For backward compatibility, a top-level boolean field named after the
subset is also accepted.
To produce a cross-paper summary sheet on top of the workbook:
python util/average_metrics.py --xlsx ../metrics/your_run.xlsxAll metrics in the paper are computed by evaluate.py / evaluate_process.py
and aggregated into the workbook by metric.py.
| metric | meaning |
|---|---|
| ACC | Pass@1 final-answer accuracy. Proportion of questions whose extracted answer matches the ground truth. |
| ARL | Accuracy Reweighted by Length. Acc reweighted by a log-ratio of the average response length to the model's actual length — rewards concise correct solutions. |
| Acc≤r | Accuracy when the total generation budget (including thinking tokens) is hard-capped at ratio r of the context window — simulates a time/length constraint. The default knob in this repo is accuracy_within_16k_tokens. |
| OCS | Outcome Exam Score. Per-paper score derived purely from final-answer correctness, distributed across correctly answered (sub-)parts. |
| PES | Process Exam Score. Per-paper score that penalises three reasoning-process error types: Condition Interpretation Error (CIE), Logical Assumption Error (LAE), Deductive Reasoning Error (DRE). |
| OES | Overall Exam Score. Weighted combination of OCS and PES (weight w_p) normalised to a 100-point scale — the headline "Mock Exam" number. |
The per-question score ES decomposes into outcome (ES_O) and process
(ES_P) components combined by the same w_p. See the paper for the
full definitions.
If you have OCR output (from MinerU or similar) and want to parse new
papers into the same schema, use analyze/analyze.py:
python analyze/analyze.py \
--ocr-dir path/to/ocr_results \
--save-dir analyze/analyzed_json/my_papers \
--model gpt-5The script asks the LLM to extract per-question fields defined in
analyze/configs/chinese_k12_exam.py and writes one JSON per paper. The output
uses the legacy Chinese field names (题型, 分值, 题目, 答案,
解答, 图像); evaluate/util/dataset_loader.py accepts both that
schema and the new English schema transparently.

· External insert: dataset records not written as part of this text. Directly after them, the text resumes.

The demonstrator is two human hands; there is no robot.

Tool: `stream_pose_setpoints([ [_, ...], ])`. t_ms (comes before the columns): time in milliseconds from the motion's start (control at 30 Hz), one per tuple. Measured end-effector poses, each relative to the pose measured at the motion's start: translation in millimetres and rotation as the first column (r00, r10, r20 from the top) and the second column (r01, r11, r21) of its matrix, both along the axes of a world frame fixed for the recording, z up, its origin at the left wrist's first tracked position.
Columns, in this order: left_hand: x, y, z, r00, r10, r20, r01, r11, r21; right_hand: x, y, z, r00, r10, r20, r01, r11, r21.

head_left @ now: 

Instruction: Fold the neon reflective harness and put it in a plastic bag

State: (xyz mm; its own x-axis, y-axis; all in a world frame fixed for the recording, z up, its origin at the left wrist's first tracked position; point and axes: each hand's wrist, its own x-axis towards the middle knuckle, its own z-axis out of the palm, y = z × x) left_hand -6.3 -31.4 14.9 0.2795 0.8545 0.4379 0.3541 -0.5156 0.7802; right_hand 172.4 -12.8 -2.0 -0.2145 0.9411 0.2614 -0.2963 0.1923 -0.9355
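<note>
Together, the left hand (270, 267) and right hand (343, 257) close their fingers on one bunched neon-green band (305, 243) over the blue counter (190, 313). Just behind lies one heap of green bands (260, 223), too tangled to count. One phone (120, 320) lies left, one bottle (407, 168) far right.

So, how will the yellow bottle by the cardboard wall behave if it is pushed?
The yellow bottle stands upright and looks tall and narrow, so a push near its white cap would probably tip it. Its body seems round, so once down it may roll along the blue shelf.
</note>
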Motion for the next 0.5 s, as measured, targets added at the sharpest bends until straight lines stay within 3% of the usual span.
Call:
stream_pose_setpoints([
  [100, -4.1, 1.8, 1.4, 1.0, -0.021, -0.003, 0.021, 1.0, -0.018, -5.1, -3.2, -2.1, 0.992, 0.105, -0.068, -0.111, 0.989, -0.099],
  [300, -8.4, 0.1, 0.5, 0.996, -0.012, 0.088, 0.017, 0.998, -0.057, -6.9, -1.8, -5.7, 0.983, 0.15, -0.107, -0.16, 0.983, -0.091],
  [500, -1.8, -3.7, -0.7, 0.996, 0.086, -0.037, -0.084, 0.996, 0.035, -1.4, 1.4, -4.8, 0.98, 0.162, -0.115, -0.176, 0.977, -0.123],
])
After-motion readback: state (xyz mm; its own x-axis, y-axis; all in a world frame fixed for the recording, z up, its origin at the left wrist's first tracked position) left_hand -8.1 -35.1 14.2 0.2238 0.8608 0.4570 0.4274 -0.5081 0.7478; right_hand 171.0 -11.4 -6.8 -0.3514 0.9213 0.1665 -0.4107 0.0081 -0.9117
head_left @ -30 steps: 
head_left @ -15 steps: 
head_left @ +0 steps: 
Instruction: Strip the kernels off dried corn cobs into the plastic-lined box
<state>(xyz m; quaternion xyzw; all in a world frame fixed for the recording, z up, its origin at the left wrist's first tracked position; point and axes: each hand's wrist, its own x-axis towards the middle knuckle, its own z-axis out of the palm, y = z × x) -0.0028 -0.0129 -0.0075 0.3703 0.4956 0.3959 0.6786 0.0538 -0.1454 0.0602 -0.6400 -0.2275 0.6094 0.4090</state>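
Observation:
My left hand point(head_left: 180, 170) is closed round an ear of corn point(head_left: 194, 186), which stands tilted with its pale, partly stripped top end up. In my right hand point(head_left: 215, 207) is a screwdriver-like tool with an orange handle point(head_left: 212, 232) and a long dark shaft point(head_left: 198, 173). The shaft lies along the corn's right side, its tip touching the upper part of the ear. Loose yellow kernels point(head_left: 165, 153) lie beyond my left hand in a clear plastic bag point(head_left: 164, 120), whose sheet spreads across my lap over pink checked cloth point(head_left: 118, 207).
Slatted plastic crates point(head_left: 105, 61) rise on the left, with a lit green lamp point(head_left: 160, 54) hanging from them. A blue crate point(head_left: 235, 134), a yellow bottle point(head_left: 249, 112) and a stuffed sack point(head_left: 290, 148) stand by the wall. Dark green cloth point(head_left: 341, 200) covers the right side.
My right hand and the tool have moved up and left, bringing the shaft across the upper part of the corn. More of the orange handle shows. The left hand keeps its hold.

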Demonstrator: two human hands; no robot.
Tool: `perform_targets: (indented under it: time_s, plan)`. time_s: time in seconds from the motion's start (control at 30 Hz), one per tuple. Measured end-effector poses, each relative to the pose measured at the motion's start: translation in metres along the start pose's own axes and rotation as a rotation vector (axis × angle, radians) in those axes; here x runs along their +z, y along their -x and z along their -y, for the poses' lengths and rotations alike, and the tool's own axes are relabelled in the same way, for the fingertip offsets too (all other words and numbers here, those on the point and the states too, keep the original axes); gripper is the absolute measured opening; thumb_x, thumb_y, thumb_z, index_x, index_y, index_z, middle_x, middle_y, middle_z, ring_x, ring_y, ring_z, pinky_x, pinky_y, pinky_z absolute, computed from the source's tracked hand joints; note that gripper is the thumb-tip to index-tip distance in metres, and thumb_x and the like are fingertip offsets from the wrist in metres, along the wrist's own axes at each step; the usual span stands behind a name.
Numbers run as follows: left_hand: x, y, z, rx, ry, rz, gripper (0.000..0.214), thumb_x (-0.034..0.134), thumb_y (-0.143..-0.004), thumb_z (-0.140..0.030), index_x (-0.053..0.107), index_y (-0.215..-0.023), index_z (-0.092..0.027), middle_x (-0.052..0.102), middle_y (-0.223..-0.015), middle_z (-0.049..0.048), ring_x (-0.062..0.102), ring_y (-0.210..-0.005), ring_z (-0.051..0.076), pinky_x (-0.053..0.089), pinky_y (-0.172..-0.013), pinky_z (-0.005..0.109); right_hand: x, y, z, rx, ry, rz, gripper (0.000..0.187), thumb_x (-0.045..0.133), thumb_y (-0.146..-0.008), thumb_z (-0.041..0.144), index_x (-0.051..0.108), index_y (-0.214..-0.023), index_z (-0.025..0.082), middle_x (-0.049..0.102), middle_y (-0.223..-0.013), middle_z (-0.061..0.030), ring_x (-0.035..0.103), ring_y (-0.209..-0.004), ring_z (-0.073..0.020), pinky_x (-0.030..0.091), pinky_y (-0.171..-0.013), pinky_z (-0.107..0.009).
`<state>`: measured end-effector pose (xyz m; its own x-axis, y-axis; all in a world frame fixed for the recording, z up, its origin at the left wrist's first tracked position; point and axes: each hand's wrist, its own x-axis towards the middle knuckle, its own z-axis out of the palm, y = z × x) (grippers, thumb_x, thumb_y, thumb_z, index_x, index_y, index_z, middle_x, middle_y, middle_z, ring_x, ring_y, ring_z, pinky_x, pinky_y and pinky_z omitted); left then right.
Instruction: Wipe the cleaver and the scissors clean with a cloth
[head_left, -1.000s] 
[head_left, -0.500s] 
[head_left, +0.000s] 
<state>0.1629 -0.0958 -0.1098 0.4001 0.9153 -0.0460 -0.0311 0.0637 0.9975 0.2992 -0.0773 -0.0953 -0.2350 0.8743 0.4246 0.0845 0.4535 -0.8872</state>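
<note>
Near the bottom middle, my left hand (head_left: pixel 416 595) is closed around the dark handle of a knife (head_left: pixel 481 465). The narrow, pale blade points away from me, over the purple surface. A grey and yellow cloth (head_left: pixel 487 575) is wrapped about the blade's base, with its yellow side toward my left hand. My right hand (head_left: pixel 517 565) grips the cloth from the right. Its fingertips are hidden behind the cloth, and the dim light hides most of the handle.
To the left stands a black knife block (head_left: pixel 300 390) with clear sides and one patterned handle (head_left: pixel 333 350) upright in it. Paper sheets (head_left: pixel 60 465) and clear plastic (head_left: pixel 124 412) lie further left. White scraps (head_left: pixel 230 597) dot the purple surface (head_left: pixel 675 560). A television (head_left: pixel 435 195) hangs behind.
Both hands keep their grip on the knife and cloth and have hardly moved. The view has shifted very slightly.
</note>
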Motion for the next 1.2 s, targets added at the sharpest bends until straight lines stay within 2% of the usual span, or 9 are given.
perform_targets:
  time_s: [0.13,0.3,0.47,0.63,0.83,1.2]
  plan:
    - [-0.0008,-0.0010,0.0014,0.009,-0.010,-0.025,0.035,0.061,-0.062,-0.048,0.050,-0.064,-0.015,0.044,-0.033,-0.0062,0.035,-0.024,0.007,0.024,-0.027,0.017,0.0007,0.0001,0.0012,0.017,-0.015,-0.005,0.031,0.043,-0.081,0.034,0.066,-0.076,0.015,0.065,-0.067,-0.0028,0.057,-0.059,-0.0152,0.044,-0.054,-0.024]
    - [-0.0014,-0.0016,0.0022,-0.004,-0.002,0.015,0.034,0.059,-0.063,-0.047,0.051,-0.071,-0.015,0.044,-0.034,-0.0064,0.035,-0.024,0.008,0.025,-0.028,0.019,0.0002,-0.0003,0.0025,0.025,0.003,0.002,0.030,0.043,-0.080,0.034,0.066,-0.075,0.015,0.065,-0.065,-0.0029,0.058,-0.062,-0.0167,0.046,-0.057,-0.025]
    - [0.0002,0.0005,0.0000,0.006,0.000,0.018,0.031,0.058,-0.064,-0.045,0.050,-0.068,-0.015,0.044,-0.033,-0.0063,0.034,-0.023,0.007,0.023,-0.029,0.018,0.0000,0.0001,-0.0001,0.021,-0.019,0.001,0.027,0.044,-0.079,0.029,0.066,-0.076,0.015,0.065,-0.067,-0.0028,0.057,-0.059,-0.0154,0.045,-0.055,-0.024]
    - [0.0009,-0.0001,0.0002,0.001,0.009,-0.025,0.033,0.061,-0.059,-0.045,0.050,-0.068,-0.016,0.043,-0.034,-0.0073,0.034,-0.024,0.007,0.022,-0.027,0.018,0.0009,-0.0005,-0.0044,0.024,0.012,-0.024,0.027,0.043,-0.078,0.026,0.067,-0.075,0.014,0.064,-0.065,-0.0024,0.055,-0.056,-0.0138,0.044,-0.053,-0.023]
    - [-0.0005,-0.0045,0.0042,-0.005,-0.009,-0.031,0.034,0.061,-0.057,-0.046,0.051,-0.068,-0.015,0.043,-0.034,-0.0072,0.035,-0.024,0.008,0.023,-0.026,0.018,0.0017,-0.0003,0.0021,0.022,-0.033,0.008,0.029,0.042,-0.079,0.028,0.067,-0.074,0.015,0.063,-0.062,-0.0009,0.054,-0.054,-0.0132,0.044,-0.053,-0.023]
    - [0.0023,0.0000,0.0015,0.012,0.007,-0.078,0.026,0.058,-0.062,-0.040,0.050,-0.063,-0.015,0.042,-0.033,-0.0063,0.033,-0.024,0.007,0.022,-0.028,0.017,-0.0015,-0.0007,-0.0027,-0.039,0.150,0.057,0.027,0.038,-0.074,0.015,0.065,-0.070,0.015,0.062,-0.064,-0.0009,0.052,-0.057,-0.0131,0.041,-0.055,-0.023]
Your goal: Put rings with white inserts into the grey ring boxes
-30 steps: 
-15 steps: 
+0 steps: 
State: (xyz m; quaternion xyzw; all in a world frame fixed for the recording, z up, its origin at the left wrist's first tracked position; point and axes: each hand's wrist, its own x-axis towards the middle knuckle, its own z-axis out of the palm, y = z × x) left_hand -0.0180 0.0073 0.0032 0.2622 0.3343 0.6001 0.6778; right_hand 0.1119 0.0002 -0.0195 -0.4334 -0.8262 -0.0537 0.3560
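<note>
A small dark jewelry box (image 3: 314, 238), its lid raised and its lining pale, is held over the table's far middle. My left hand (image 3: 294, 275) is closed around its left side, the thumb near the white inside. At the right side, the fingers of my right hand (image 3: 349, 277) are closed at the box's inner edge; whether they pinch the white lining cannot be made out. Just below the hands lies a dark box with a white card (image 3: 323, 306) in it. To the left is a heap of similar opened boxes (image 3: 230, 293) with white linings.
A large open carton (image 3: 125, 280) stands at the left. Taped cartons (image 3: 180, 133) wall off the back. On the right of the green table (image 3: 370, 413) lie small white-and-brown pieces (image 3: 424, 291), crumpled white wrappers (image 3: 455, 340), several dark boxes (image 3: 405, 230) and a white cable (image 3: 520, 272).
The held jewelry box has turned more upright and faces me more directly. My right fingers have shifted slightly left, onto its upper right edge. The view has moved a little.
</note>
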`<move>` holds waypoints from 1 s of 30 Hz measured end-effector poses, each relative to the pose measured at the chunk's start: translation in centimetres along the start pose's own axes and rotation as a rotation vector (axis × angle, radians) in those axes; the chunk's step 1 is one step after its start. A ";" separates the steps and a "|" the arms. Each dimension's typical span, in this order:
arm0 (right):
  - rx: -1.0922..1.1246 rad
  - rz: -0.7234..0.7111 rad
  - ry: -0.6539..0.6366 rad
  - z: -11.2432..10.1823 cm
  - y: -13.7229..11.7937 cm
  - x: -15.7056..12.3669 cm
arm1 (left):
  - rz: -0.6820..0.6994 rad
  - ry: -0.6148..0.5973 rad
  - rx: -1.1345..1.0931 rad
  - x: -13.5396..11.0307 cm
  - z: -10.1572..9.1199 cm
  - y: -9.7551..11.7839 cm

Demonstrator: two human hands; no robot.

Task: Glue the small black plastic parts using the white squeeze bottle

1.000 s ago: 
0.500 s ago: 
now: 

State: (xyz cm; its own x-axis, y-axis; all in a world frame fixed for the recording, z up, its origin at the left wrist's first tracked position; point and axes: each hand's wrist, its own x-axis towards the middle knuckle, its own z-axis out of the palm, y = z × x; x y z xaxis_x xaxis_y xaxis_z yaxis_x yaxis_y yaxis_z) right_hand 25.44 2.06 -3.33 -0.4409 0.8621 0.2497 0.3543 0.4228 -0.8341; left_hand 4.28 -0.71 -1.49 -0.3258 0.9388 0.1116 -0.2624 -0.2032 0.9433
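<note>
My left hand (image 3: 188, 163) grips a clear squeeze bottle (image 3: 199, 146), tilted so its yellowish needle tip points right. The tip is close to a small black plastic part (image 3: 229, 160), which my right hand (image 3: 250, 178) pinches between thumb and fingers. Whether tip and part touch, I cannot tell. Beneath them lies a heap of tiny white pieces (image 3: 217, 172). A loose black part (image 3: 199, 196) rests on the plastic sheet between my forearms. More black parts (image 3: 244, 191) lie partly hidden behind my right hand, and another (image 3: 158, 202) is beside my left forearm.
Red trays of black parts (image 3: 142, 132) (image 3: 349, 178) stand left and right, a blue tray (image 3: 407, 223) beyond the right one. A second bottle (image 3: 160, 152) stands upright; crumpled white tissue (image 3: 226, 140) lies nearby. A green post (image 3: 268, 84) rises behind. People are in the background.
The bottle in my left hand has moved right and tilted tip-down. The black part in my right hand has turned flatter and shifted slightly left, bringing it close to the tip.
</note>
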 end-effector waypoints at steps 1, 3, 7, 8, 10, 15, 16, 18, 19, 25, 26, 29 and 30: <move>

If LiveK12Bench is useful to you, please consider citing it:
@misc{livek12bench2026,
title = {LiveK12Bench},
author = {Wang, Xiaohan and Yin, Mingze and Zhao, Yilin and Sinbadliu and Li, Dian},
year = {2026},
url = {https://github.com/QQ-MM/LiveK12Bench}
}(GitHub's "Cite this repository" sidebar button is also available; it
reads from CITATION.cff.)
The code in this repository is released under the Apache License 2.0.
The accompanying dataset on HuggingFace
(Shawn-wxh/livek12bench)
is released under CC BY-NC 4.0 — see the dataset card for details.